Objective: Metabolic syndrome is a predictor of diabetes. Here, we examined the association of the number of metabolic syndrome components and their combinations with the development of type 2 diabetes.
Methods: Data for 19,475,643 participants ≥ 20 years old with no history of diabetes were obtained from the Korean National Health Insurance Service-National Sample Cohort between 2009 and 2012. Metabolic syndrome was defined according to the modified criteria of the National Cholesterol Education Program Adult Treatment Panel III. Diabetes risk over a five-year period was estimated with Cox proportional hazards models.

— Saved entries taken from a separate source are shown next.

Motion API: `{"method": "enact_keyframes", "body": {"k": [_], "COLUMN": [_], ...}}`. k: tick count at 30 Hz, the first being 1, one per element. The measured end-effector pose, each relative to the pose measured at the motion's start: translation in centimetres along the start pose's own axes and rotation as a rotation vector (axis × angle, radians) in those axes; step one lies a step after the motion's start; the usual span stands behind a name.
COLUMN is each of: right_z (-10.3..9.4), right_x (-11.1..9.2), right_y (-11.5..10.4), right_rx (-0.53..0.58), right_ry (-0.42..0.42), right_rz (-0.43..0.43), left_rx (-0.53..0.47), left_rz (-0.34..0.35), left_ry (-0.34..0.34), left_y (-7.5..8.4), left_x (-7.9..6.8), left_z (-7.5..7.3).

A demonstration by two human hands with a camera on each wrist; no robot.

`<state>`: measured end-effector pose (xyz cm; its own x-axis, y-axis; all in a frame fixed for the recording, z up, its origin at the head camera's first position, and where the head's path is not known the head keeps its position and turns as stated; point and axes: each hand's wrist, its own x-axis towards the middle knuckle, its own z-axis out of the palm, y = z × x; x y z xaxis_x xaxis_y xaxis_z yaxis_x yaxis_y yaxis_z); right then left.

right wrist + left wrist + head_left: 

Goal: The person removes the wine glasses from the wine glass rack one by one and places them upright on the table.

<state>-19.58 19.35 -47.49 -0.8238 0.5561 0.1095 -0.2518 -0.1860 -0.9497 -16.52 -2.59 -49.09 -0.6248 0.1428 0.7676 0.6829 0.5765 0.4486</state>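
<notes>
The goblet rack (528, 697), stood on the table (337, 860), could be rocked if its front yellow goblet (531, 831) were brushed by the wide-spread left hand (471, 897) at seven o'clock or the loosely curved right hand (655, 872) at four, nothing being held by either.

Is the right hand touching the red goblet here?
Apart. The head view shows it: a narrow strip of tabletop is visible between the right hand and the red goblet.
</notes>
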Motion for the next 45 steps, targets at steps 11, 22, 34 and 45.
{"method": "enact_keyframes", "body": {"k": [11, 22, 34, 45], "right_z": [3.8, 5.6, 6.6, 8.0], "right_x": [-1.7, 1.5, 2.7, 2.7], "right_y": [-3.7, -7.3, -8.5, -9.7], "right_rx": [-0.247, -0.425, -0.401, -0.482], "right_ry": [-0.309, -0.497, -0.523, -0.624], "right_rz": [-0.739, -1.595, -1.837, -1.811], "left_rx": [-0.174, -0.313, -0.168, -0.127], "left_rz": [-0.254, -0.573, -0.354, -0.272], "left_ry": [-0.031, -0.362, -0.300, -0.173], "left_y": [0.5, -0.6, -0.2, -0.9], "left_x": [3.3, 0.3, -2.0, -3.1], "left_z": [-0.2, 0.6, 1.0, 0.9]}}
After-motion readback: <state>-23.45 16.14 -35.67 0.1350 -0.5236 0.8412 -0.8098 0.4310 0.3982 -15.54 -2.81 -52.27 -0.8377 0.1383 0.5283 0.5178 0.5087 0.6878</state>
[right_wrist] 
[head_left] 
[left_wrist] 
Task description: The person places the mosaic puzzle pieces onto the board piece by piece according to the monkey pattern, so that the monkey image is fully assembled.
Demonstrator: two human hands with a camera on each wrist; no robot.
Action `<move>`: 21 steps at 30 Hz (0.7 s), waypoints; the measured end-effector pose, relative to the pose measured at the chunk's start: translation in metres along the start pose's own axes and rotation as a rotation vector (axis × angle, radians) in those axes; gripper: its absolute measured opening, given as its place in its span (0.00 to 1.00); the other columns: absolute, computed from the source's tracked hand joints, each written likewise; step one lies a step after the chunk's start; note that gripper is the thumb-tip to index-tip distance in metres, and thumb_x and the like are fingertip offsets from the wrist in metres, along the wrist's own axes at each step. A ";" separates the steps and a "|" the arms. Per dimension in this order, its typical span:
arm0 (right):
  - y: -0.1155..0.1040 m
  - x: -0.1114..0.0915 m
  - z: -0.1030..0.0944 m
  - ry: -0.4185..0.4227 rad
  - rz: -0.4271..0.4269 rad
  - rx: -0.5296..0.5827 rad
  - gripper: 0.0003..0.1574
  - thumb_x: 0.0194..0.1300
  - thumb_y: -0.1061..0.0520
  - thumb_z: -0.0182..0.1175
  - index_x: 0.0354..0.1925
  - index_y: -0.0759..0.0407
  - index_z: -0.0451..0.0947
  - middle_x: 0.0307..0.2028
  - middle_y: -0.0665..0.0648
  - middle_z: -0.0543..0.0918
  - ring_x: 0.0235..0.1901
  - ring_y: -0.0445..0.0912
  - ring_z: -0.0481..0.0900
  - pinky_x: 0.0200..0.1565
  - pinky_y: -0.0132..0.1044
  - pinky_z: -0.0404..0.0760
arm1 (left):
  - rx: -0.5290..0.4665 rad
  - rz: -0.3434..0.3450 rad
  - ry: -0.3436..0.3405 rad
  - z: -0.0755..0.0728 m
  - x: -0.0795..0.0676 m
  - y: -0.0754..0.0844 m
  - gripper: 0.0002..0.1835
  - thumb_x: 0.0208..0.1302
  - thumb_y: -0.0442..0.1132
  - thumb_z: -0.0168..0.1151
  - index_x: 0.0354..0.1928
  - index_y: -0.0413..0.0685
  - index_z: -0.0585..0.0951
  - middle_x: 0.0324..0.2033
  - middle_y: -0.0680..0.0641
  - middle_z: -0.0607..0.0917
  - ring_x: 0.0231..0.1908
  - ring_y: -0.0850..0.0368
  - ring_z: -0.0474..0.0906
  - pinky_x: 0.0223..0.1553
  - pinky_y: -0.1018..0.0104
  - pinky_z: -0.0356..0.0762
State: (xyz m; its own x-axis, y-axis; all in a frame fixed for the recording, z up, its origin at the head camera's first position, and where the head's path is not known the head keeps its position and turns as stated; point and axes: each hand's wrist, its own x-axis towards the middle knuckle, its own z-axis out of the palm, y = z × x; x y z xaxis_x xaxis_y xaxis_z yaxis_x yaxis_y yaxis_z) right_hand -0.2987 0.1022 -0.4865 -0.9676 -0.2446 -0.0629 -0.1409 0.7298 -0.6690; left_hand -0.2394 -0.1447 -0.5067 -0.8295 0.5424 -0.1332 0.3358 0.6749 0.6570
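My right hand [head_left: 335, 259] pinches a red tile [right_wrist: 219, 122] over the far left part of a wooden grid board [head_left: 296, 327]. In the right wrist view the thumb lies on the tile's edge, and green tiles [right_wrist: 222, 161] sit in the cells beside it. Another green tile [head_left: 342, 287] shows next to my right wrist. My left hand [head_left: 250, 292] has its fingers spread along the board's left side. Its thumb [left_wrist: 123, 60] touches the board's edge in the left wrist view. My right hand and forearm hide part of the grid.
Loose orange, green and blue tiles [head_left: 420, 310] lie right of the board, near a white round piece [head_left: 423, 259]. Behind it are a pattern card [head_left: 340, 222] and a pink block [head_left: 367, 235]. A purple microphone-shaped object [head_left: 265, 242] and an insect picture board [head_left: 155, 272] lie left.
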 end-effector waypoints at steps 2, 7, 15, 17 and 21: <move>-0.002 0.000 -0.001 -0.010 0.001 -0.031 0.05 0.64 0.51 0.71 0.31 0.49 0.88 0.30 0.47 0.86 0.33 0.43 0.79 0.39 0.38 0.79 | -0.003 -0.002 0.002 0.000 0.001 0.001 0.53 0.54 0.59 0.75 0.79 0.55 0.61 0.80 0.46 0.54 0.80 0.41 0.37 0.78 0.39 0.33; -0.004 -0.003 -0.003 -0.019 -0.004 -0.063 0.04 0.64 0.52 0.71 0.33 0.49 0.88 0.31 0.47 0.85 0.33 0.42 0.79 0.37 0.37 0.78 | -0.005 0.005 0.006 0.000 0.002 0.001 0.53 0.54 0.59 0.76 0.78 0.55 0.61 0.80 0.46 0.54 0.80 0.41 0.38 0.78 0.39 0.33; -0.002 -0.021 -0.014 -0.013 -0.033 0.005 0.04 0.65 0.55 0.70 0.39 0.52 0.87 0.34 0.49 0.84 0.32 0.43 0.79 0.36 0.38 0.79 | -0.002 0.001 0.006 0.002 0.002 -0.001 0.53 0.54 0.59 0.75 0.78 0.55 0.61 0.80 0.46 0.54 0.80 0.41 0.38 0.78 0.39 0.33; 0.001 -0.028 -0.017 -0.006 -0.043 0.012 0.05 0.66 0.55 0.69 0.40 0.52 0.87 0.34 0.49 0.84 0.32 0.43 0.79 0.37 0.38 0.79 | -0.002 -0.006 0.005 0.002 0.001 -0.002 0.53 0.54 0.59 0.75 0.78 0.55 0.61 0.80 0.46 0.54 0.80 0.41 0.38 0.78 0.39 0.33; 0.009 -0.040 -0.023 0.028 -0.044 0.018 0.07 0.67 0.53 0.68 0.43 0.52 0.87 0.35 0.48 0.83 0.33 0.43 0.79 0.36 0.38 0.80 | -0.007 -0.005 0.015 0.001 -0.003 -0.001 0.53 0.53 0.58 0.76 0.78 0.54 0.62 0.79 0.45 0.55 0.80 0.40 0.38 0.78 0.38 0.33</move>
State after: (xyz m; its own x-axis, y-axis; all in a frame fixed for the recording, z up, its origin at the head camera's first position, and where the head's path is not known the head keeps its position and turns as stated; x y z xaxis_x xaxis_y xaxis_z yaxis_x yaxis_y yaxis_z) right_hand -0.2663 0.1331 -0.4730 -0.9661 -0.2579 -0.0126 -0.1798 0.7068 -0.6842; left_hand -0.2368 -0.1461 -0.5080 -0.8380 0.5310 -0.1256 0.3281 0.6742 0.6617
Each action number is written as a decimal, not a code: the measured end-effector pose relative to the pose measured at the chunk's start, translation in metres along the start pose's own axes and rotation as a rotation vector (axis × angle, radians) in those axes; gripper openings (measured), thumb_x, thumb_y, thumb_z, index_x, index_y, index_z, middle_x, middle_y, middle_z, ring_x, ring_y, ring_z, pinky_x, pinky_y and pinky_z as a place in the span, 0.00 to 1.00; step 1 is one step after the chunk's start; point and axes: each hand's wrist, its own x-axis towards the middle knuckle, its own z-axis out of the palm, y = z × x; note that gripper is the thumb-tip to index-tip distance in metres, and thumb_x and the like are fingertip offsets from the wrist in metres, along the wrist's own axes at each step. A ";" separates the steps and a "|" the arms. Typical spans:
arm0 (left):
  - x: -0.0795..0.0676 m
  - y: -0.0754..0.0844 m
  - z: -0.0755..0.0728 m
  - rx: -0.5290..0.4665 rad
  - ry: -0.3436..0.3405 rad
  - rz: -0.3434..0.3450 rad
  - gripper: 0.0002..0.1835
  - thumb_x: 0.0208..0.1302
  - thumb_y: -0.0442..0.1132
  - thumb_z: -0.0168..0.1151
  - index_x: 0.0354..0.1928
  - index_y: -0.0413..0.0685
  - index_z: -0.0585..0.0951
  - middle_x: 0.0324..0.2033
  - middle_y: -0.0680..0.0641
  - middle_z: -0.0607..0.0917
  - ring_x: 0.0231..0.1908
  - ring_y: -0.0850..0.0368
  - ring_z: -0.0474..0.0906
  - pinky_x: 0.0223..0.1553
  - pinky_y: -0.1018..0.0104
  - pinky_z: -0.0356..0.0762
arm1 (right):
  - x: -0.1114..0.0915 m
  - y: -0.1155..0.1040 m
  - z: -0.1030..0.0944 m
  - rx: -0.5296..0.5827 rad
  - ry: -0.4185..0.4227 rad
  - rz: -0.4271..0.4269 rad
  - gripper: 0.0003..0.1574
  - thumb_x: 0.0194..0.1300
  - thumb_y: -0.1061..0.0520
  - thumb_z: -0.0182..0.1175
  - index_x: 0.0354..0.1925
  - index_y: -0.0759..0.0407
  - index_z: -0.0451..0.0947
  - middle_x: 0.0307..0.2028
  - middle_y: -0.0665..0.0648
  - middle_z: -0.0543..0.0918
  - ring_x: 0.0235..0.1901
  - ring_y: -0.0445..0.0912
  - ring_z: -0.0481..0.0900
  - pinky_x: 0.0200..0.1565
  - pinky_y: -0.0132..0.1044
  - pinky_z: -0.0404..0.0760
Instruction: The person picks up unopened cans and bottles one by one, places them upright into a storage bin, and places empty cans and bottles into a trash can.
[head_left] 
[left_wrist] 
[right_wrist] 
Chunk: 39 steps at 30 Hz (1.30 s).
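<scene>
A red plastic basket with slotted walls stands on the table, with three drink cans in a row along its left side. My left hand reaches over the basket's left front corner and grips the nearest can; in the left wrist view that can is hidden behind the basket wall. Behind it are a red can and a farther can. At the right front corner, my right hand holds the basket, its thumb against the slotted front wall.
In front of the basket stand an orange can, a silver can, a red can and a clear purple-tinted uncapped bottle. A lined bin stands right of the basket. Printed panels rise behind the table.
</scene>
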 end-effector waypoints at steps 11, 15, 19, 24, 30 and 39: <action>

Results: The multivariable-adjusted hazard ratios (HRs) for the incidence of type 2 diabetes in one through five components were 1.40, 1.86, 2.47, 3.16, and 4.50, respectively, compared with the absence of components. The risk of developing diabetes was 1.835-fold higher for the presence of metabolic syndrome than its absence and 1.821-fold for elevated fasting glucose component than its absence. Combinations that included elevated fasting glucose were associated with a significantly higher risk of developing diabetes than not. In addition, the strongest combination for diabetes risk among three components was elevated fasting glucose, elevated triglycerides, and reduced HDL cholesterol compared with no component (HR 3.342).
Conclusion: The number of metabolic syndrome components and their combinations were associated with an increased risk of developing diabetes. Elevated fasting glucose is the most robust predictor of type 2 diabetes. Moreover, combinations that included elevated triglycerides and reduced HDL cholesterol showed a stronger combinatorial effect.